> ABOUT THIS TASK
Copy verbatim the material from its first line to the line that holds "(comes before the", including that line.

------ MATERIAL PROVIDED ------

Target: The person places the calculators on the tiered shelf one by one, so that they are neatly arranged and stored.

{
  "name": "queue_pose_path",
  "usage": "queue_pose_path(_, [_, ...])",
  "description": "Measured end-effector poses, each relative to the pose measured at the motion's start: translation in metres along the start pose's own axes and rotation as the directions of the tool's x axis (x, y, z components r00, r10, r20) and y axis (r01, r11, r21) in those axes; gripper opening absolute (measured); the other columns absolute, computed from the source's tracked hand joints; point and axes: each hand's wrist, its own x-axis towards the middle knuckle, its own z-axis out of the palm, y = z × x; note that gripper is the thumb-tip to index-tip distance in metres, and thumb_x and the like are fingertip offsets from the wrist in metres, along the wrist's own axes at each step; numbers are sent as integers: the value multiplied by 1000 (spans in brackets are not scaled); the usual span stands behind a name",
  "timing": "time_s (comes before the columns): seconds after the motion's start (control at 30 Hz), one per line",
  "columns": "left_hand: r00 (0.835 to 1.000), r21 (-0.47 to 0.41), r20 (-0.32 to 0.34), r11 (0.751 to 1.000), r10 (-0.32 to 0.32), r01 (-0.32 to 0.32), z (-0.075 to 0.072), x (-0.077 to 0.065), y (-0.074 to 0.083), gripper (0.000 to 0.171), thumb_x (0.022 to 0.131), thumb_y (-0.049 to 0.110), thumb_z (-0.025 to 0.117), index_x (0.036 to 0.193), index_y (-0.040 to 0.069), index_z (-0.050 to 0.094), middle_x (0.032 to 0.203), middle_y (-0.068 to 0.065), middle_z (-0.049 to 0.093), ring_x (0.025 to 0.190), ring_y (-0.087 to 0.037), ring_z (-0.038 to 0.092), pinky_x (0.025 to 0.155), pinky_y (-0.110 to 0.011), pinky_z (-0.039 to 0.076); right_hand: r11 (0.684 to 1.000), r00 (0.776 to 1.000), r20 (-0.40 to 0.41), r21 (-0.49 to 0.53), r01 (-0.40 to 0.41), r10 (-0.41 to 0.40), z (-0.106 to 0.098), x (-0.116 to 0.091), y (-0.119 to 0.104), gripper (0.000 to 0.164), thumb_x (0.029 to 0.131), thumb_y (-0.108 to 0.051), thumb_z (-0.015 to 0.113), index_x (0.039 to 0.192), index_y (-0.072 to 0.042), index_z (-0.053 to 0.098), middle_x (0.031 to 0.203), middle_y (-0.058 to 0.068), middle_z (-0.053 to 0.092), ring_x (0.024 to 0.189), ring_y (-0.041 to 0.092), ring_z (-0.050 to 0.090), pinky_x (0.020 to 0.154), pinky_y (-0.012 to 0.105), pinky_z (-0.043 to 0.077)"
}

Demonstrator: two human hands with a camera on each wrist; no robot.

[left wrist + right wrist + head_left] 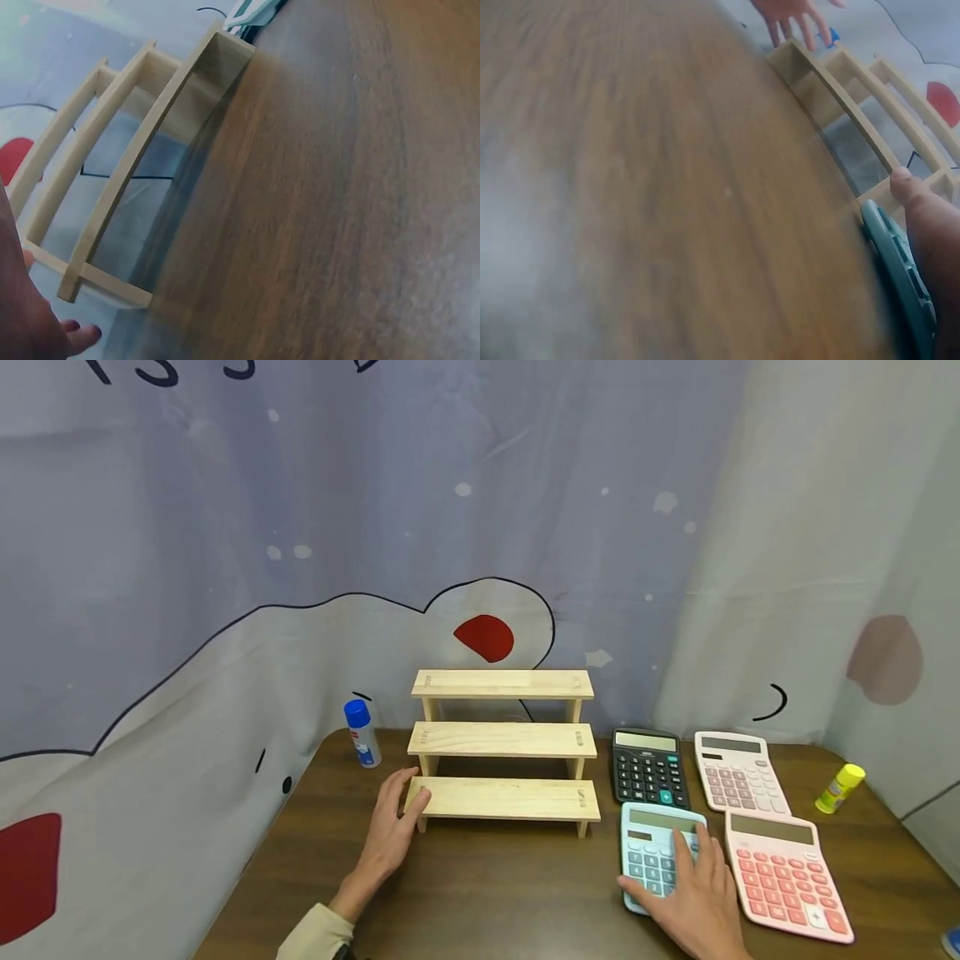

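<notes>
A three-step wooden display stand (502,739) stands at the middle of the table's back. At the left end of its lowest step is my left hand (390,827), fingers loosely bent and apart, holding nothing. My right hand (701,893) is spread over a light blue calculator (651,860), its thumb by the left edge and its fingers over the upper right part. In the right wrist view the thumb (922,206) reaches out straight above the calculator's side (889,255). The palm hides the calculator's lower right keys.
A black calculator (648,768) lies behind the blue one. To the right are a white calculator (738,772) and a pink one (787,877). A yellow glue stick (840,789) stands at far right, and a blue-capped bottle (363,735) stands left of the stand. A printed curtain (450,527) hangs behind.
</notes>
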Motion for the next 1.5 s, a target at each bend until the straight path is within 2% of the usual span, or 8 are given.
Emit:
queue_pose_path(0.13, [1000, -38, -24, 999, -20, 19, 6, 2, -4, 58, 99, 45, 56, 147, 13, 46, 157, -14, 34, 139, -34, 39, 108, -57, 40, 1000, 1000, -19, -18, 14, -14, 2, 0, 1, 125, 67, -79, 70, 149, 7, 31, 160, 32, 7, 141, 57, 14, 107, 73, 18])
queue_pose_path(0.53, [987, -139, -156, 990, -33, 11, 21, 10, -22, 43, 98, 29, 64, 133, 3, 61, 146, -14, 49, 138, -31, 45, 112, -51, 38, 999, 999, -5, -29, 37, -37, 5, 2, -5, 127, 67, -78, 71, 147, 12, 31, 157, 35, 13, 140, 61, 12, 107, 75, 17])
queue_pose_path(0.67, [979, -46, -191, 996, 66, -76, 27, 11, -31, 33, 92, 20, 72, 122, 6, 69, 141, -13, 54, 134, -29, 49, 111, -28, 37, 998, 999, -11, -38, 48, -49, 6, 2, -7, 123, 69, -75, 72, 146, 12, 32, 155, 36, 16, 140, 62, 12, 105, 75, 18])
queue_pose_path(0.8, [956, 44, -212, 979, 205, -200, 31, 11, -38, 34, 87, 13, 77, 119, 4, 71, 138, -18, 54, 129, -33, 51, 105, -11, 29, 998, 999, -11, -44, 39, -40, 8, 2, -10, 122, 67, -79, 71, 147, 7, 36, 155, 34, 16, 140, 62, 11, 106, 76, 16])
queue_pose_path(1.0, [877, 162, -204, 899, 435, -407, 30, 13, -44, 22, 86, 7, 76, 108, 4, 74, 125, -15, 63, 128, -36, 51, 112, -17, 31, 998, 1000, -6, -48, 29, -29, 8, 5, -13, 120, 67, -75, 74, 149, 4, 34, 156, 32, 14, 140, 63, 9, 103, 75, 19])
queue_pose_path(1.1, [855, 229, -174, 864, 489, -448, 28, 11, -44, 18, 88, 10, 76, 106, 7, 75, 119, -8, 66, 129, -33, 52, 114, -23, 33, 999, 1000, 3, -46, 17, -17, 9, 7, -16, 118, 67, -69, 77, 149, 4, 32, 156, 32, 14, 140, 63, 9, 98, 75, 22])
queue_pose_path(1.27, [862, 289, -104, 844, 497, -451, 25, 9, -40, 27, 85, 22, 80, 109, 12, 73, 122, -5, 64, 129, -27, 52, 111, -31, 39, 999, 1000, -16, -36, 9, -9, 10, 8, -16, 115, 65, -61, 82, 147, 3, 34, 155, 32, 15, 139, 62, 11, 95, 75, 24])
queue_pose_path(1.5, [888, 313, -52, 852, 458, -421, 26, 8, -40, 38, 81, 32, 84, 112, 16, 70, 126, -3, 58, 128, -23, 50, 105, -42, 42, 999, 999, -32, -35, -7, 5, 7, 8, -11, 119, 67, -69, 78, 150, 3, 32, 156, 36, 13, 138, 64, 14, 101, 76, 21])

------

> SOLUTION TO THE PROBLEM
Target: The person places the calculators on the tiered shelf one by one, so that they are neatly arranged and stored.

{
  "name": "queue_pose_path",
  "usage": "queue_pose_path(_, [_, ...])",
  "description": "Measured end-effector poses, each relative to the pose measured at the motion's start: translation in metres along the start pose's own axes and rotation as the directions of the tool's x axis (x, y, z components r00, r10, r20) and y axis (r01, r11, r21) in those axes; gripper opening absolute (measured); the other columns absolute, computed from the source's tracked hand joints; point and axes: each hand's wrist, its own x-axis towards the middle knuckle, its own z-axis out of the palm, y = z × x; note that gripper is the thumb-tip to index-tip distance in metres, and thumb_x and the like are fingertip offsets from the wrist in metres, along the wrist's own axes at each step; numbers are sent as integers: the value multiplied by 1000 (spans in brackets are not scaled); the usual span stands behind a name",
  "timing": "time_s (comes before the columns): seconds after the motion's start (control at 30 Hz), one per line",

This answer is complete as written.